__WHAT IS REQUIRED__:
Make an exact copy of the lines from the top of the entries below through the line with "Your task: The". Leave all pictures out.

——

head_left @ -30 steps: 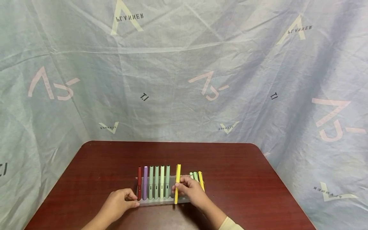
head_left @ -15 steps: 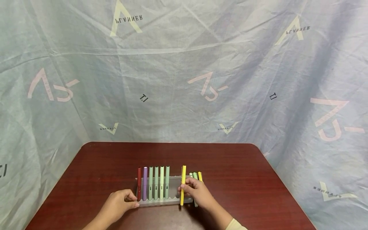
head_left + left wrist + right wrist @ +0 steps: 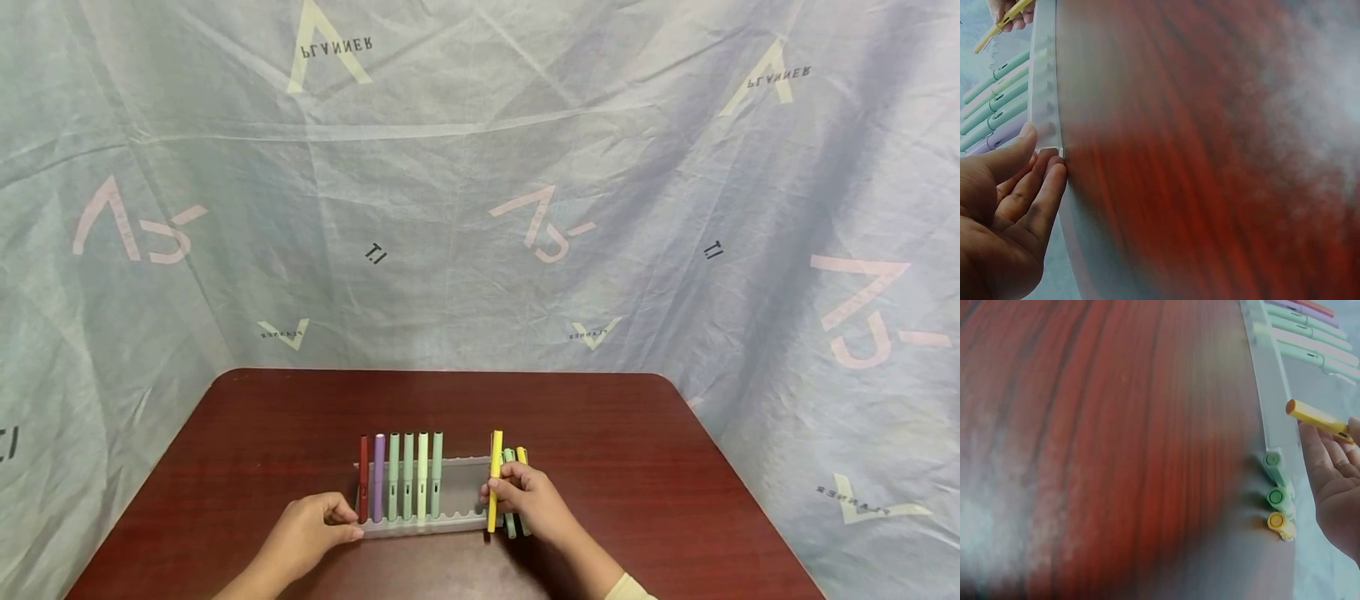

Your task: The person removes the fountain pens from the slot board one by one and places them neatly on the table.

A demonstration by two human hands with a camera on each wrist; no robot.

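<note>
A right hand (image 3: 528,500) pinches a yellow pen (image 3: 494,481) upright between curled fingers and thumb, just past the right end of a clear pen rack (image 3: 457,500) near the tabletop's front edge. The left hand (image 3: 315,523), fingers loosely bent, touches the rack's left end.

left hand (image 3: 311,523) – we rest it low at our left, fingers loosely curled, thumb and fingertips pressed forward | right hand (image 3: 528,498) – we raise it slightly, fingers curled in a pinch | both forearms angle inward – pale sleeve cuff on right
</note>
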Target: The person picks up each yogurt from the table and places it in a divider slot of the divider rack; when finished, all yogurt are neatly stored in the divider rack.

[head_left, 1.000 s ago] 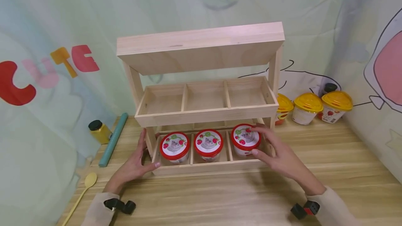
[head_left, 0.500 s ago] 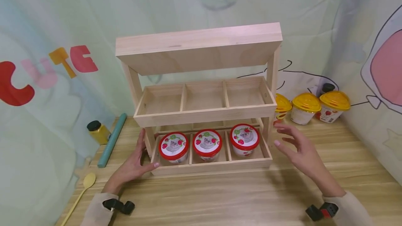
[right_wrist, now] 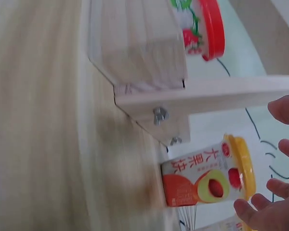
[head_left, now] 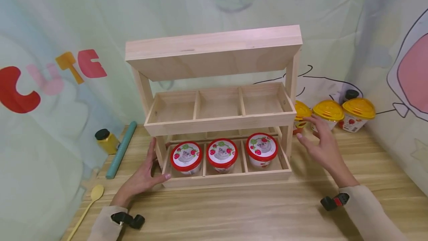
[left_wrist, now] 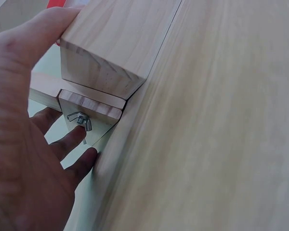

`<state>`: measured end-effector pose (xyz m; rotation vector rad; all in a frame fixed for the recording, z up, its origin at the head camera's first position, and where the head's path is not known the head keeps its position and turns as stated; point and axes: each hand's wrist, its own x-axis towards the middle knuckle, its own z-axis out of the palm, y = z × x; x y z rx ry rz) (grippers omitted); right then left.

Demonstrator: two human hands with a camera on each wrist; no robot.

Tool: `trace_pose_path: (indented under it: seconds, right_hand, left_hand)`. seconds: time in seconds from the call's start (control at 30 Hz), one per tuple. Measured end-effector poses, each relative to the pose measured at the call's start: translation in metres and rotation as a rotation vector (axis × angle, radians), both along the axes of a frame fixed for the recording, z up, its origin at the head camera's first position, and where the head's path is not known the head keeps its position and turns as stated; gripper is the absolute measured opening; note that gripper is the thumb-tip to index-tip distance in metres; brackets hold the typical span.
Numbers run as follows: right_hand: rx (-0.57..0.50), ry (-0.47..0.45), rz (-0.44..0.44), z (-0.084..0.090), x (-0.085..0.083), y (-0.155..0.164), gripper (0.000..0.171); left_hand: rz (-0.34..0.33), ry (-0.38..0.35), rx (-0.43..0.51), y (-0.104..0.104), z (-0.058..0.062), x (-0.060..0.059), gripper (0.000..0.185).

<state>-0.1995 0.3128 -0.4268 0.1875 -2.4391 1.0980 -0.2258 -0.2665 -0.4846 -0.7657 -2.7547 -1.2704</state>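
While the left hand (head_left: 142, 179) braces the wooden rack (head_left: 214, 122), the right hand (head_left: 321, 146) reaches for a yellow-lidded cup (head_left: 301, 116).
Both hands have relaxed, spread fingers, gripping nothing; the cup stands at the rack's 3 o'clock, just beside the fingertips.

Your stock by colour: pale unpainted wooden shelf rack (head_left: 214, 122); three red-rimmed white tubs with strawberry-print lids (head_left: 222, 152); yellow-lidded white cups (head_left: 329, 111), one printed orange-red with peach (right_wrist: 202, 180); teal rod (head_left: 121, 148); yellow spoon (head_left: 95, 193).
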Motion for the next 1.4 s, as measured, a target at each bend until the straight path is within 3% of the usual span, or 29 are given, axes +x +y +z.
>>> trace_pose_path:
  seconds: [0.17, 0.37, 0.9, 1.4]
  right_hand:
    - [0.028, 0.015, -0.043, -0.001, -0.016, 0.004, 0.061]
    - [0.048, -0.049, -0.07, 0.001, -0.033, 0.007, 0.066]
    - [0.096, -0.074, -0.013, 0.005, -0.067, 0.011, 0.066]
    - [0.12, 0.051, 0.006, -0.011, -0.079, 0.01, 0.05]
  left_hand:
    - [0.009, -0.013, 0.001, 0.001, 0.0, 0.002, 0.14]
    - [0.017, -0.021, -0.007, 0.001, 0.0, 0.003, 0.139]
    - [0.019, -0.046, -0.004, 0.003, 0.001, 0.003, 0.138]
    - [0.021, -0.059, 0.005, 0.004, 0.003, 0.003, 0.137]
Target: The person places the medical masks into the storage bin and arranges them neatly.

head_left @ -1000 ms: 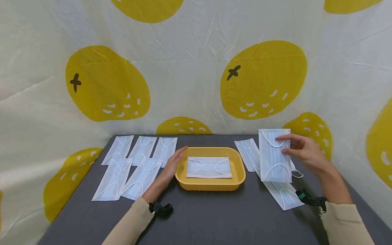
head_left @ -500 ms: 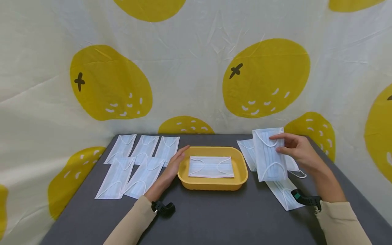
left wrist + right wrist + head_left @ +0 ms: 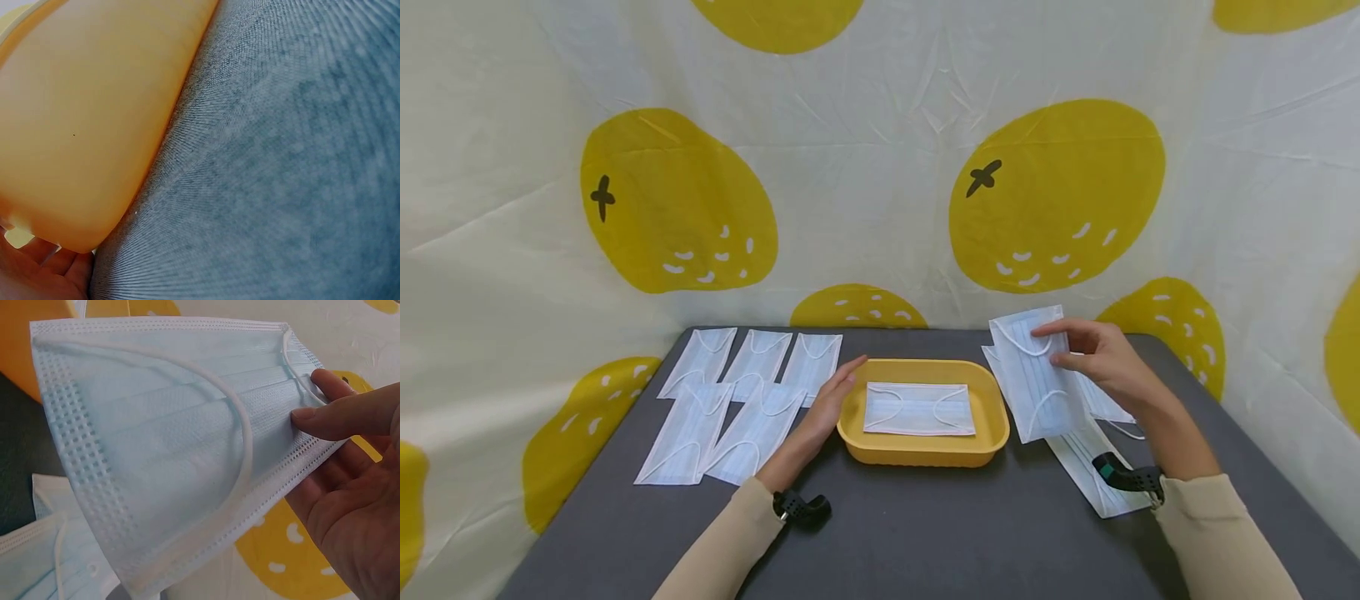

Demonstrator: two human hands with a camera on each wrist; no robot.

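Observation:
My right hand pinches a light blue face mask by its upper edge, holding it tilted above the table just right of the yellow tray. In the right wrist view the thumb presses on the mask against the fingers behind it. One mask lies flat inside the tray. My left hand rests with straight fingers against the tray's left wall; the left wrist view shows only the tray wall and the grey table.
Several masks lie spread on the dark grey table left of the tray. More masks lie at the right under the held one. A lemon-patterned cloth walls the table on three sides.
My right hand has carried the mask leftward toward the tray and tilted it, top leaning left. My left hand stays against the tray.

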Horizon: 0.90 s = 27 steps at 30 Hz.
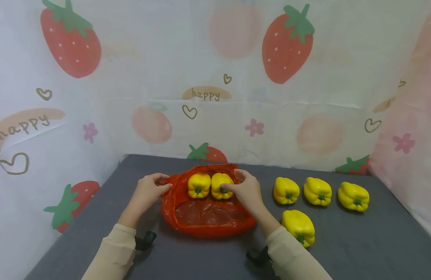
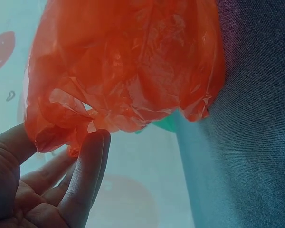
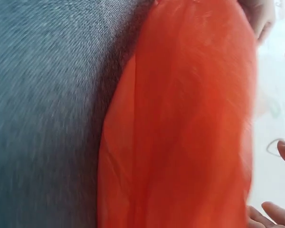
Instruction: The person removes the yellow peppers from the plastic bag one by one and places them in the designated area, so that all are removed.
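Observation:
A red plastic bag (image 1: 208,229) lies with its mouth spread on the table, and two yellow bell peppers (image 1: 199,186) sit side by side in it. At the bag's left rim, my left hand (image 1: 148,190) pinches the plastic between thumb and fingers; the left wrist view shows this hand (image 2: 52,185) at a crumpled corner of the bag (image 2: 128,61). Over the right rim is my right hand (image 1: 248,190), its thumb in front of the right pepper (image 1: 221,186) in the bag. In the right wrist view, the thumb and fingers (image 3: 270,214) stand apart beside the bag (image 3: 190,114).
To the right of the bag, several more yellow bell peppers (image 1: 317,191) lie on the dark grey table (image 1: 376,237). One pepper (image 1: 298,227) is nearer, close to the right sleeve. A strawberry-printed cloth (image 1: 215,128) hangs behind the table and along its sides.

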Available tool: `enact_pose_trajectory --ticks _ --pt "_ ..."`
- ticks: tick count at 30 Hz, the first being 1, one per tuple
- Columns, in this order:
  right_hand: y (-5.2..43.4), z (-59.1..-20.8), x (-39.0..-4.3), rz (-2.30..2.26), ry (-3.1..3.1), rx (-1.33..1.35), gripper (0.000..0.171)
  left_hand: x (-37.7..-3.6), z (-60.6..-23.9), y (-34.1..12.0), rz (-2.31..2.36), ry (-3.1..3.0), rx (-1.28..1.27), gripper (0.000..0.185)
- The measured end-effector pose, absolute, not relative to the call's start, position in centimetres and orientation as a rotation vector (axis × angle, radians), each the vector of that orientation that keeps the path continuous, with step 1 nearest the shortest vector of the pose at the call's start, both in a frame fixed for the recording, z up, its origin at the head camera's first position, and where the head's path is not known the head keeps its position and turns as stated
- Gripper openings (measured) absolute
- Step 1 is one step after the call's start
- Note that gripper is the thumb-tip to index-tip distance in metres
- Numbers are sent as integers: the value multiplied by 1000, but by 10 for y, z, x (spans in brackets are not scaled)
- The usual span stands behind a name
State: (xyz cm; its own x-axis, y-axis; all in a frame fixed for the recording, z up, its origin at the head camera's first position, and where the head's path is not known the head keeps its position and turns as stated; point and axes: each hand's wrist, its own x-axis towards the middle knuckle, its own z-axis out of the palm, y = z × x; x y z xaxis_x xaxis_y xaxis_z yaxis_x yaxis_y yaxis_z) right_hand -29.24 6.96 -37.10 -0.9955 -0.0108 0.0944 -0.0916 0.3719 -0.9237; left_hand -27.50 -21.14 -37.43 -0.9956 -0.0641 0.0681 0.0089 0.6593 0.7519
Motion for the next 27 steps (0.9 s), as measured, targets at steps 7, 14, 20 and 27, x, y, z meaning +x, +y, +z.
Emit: enact_pose_trajectory --ticks 7,14,20,27 --pt "52 -381 -303 1647 -2543 35 66 -275 -375 -212 -1260 -2786 39 36" --pt "42 -390 -311 1631 -2484 -14 62 -275 -375 -212 -1268 -2779 39 36" --pt "37 -396 -316 1597 -2514 -74 64 -275 -374 -210 -1250 -2780 39 35" --pt "33 -403 -321 1488 -2579 -89 66 -274 -374 -211 -1253 -2777 51 36"
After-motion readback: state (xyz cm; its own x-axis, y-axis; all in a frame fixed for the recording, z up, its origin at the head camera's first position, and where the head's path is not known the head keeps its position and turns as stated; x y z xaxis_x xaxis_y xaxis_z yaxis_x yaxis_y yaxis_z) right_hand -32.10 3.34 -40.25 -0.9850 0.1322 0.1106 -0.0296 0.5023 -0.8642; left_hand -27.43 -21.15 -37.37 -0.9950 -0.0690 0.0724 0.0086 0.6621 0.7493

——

__ANSWER__:
head_left @ -30 steps: 
head_left @ -15 steps: 
head_left + left wrist + right wrist @ +0 steps: 

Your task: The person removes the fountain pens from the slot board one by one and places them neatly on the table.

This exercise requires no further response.